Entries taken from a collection

▶

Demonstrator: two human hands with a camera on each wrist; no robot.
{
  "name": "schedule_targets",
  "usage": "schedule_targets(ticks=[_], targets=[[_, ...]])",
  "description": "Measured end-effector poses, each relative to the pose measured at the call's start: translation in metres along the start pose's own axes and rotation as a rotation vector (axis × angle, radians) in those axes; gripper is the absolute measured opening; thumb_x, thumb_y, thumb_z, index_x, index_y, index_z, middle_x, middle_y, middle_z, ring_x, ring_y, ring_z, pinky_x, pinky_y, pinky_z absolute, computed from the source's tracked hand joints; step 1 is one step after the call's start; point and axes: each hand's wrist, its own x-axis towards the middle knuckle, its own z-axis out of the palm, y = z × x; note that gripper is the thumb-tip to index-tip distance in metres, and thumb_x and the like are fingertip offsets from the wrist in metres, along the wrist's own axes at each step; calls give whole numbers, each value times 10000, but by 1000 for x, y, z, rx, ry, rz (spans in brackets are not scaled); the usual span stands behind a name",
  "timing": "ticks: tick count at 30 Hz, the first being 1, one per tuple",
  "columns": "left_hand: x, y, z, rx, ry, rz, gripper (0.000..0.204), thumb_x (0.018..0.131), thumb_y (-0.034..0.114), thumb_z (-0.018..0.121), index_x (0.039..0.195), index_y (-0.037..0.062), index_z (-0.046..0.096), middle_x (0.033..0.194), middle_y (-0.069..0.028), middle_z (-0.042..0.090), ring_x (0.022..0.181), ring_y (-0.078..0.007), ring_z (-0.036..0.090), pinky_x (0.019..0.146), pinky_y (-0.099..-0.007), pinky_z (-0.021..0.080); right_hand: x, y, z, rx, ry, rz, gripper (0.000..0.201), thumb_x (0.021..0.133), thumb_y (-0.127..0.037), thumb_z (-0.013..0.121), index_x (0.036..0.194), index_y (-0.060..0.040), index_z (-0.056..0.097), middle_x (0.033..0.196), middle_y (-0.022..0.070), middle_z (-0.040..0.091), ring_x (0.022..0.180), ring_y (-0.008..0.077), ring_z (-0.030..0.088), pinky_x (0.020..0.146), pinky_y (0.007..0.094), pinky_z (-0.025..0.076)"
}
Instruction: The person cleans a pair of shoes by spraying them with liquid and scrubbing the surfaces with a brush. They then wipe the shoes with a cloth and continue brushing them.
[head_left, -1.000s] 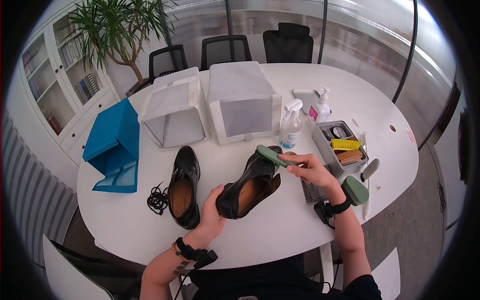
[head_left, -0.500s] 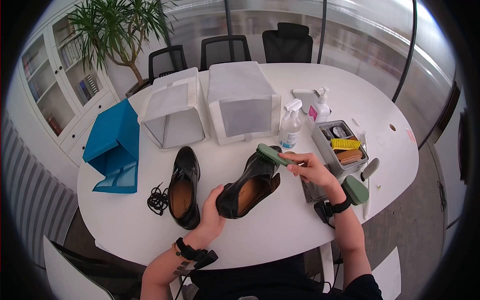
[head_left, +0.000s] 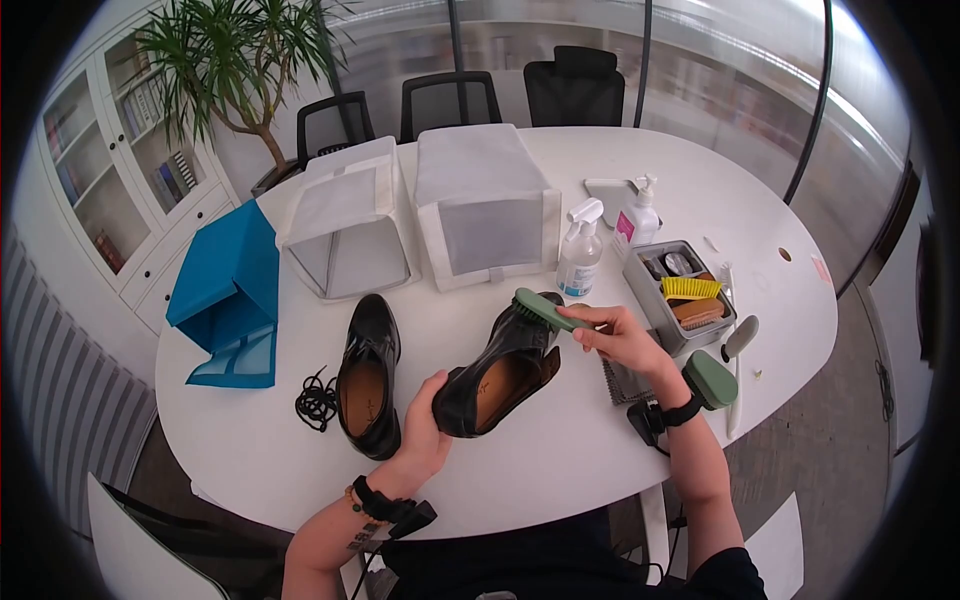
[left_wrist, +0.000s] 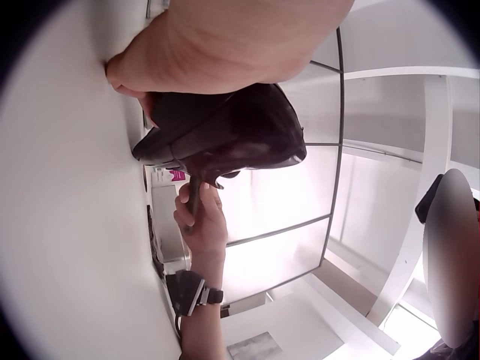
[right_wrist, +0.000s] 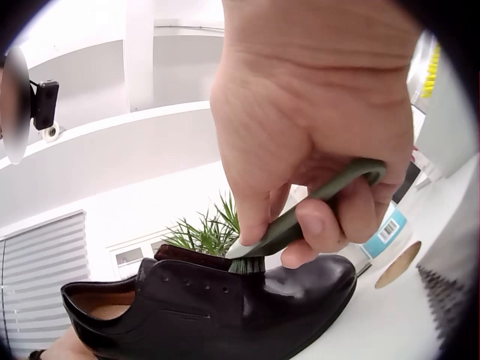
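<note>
My left hand (head_left: 424, 437) grips the heel of a black leather shoe (head_left: 474, 376), which has a tan insole and no lace in its eyelets. In my right hand (head_left: 627, 340) is a green-handled brush (head_left: 541, 309), pinched between thumb and fingers. Its dark bristles rest on the shoe's upper, just in front of the eyelets, as the right wrist view shows. A matching black shoe (head_left: 368, 380) stands on the table to the left, beside a coiled black shoelace (head_left: 316, 398). In the left wrist view the held shoe (left_wrist: 225, 131) hides most of the brush.
Right of my right hand are a grey box (head_left: 668, 312) of brushes, a second green brush (head_left: 711, 380) and a grey cloth (head_left: 626, 381). A spray bottle (head_left: 580, 255) and pump bottle (head_left: 638, 215) stand behind. Two whitish boxes (head_left: 492, 165) and a blue box (head_left: 229, 270) line the back.
Almost nothing moves. Both hands keep their hold, and the brush stays at nearly the same spot on the shoe.
</note>
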Motion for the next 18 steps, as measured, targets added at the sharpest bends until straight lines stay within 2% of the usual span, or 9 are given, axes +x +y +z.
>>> schedule_targets(ticks=[5, 9, 11, 15, 17, 18], targets=[[-2, 2, 2, -7, -5, -5, 294, 1045, 325, 518, 1118, 77, 659, 1088, -22, 709, 1050, -126, 655, 990, -304, 467, 10, 22, -4, -189, 186, -159, 393, 971, -164, 696, 1363, -147, 668, 896, -9, 671, 691, 64, 485, 632, 252, 459], [-1, 2, 2, -10, -11, -15, 296, 1044, 325, 520, 1125, 76, 658, 1092, -23, 709, 1056, -127, 655, 995, -307, 466, 3, 7, -1, -235, 163, -139, 402, 969, -159, 697, 1368, -131, 659, 910, -8, 669, 689, 72, 486, 633, 256, 458], [-1, 2, 2, -15, -11, -15, 297, 1043, 326, 521, 1126, 76, 658, 1092, -23, 710, 1058, -128, 655, 997, -308, 466, -3, -7, 2, -32, 12, -42, 404, 966, -152, 698, 1366, -118, 656, 939, -9, 673, 688, 77, 487, 634, 261, 459], [-2, 2, 3, -6, -4, -8, 296, 1040, 326, 527, 1128, 76, 658, 1095, -23, 709, 1055, -131, 658, 994, -311, 470, -3, -8, 2, -24, 4, -8, 402, 962, -148, 700, 1361, -118, 658, 960, -13, 678, 688, 74, 484, 633, 263, 459], [-2, 2, 2, -3, -1, -4, 293, 1039, 325, 529, 1126, 77, 658, 1095, -23, 709, 1053, -132, 659, 992, -310, 472, 0, -5, 2, -126, 128, -45, 395, 961, -148, 701, 1354, -128, 666, 977, -13, 690, 690, 66, 480, 629, 261, 457], [-1, 1, 1, -3, -4, -8, 291, 1038, 325, 532, 1125, 78, 658, 1093, -23, 709, 1051, -131, 659, 989, -309, 473, 3, 1, 0, -127, 129, -46, 395, 961, -148, 701, 1354, -128, 666, 977, -13, 690, 690, 66, 480, 629, 261, 457]])
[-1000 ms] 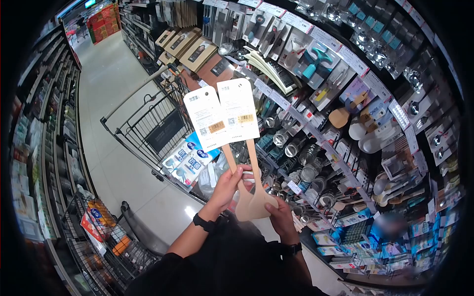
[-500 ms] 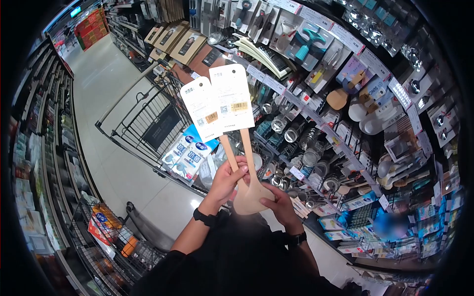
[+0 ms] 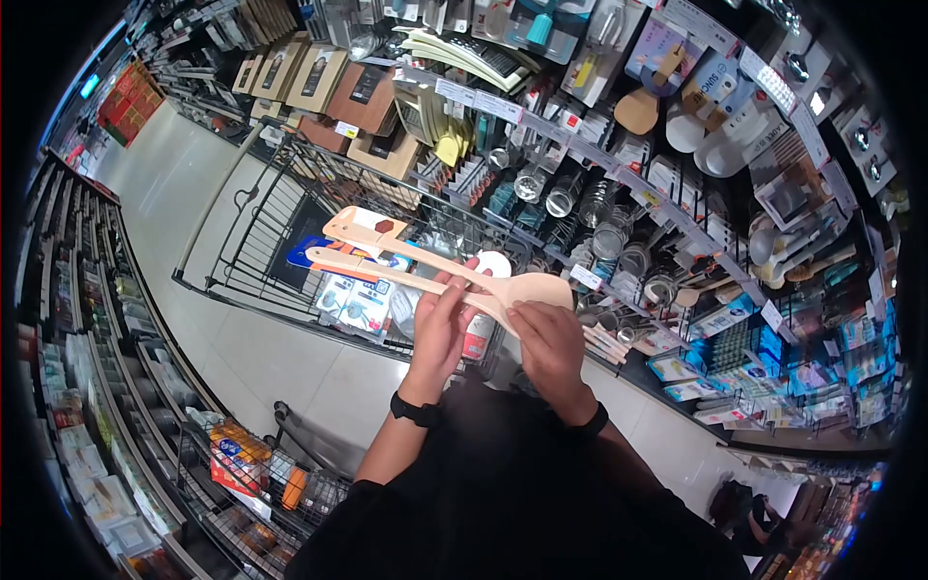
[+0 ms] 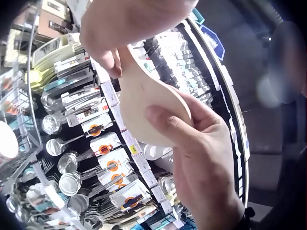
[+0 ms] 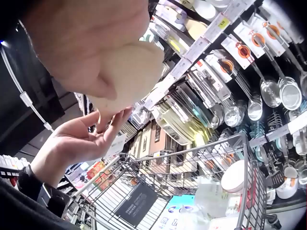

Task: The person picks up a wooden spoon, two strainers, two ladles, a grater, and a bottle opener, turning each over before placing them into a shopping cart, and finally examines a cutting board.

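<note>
Two pale wooden utensils, an upper one (image 3: 535,288) and a lower one (image 3: 396,277), lie nearly sideways in the head view, handle ends to the left, with cards at those ends. My left hand (image 3: 440,333) pinches the handles near the heads. Around the broad heads, my right hand (image 3: 553,356) grips with its fingers. In the left wrist view, the thumb of the right hand (image 4: 201,148) presses a wooden head (image 4: 146,98), while the left hand (image 4: 132,28) is above. The right wrist view has the right hand (image 5: 86,43) over the left hand (image 5: 79,146).
A shopping cart (image 3: 224,287) with packs stands beyond the hands. Hanging kitchen tools and price strips (image 3: 619,169) fill the shelves on the right. A second basket (image 3: 208,493) with packaged goods is at lower left, beside another shelf row (image 3: 101,367). A person is at lower right.
Both utensils have swung from upright to nearly sideways, handle ends leftward, and their white card faces no longer face the camera. Both hands have moved up in view, still holding them.
</note>
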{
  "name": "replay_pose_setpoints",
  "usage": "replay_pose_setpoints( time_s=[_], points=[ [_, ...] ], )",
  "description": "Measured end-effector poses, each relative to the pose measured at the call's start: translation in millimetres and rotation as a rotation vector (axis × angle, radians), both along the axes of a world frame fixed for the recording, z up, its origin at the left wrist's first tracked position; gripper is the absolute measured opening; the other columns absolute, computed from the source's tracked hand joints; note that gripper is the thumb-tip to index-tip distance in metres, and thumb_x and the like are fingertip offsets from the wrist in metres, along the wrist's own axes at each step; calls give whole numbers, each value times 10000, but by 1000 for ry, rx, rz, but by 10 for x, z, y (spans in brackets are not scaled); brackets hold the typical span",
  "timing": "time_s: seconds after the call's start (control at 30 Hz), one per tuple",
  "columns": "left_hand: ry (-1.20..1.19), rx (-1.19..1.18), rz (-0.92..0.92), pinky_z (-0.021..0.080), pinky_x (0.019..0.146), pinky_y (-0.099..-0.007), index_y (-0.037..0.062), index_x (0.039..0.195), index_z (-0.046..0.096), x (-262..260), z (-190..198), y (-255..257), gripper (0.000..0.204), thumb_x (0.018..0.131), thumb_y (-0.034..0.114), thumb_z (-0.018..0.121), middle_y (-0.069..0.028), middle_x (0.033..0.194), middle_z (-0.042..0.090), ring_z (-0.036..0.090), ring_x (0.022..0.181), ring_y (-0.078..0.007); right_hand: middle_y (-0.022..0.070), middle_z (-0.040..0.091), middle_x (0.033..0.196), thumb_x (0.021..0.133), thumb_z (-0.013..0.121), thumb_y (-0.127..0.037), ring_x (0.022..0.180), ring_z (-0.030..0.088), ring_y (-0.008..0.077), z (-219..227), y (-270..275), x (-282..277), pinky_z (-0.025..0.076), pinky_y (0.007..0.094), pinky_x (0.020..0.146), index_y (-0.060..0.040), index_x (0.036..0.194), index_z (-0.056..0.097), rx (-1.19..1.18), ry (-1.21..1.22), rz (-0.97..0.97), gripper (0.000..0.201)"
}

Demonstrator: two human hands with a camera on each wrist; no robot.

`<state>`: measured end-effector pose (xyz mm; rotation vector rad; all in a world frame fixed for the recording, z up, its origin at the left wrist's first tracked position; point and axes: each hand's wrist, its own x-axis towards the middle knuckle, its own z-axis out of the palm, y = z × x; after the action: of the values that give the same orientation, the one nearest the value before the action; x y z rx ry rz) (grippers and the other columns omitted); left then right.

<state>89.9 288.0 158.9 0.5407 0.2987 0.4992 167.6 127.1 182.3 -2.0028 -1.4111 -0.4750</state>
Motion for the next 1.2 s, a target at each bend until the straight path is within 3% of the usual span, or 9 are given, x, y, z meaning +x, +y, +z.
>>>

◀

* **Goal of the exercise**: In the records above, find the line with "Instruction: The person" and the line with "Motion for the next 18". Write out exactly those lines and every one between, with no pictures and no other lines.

* **Solution to this problem**:
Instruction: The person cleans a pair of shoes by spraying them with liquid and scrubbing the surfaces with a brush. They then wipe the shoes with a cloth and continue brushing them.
[head_left, -1.000s] 
[head_left, -0.500s] 
[head_left, +0.000s] 
[left_wrist, +0.000s] 
[right_wrist, +0.000s] 
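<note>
My left hand (head_left: 424, 437) grips the heel of a black leather shoe (head_left: 474, 376), which has a tan insole and no lace in its eyelets. In my right hand (head_left: 627, 340) is a green-handled brush (head_left: 541, 309), pinched between thumb and fingers. Its dark bristles rest on the shoe's upper, just in front of the eyelets, as the right wrist view shows. A matching black shoe (head_left: 368, 380) stands on the table to the left, beside a coiled black shoelace (head_left: 316, 398). In the left wrist view the held shoe (left_wrist: 225, 131) hides most of the brush.
Right of my right hand are a grey box (head_left: 668, 312) of brushes, a second green brush (head_left: 711, 380) and a grey cloth (head_left: 626, 381). A spray bottle (head_left: 580, 255) and pump bottle (head_left: 638, 215) stand behind. Two whitish boxes (head_left: 492, 165) and a blue box (head_left: 229, 270) line the back.
Almost nothing moves. Both hands keep their hold, and the brush stays at nearly the same spot on the shoe.
</note>
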Motion for the next 18 steps, as measured, targets added at the sharpest bends until straight lines stay within 2% of the usual span, or 9 are given, axes +x +y +z.

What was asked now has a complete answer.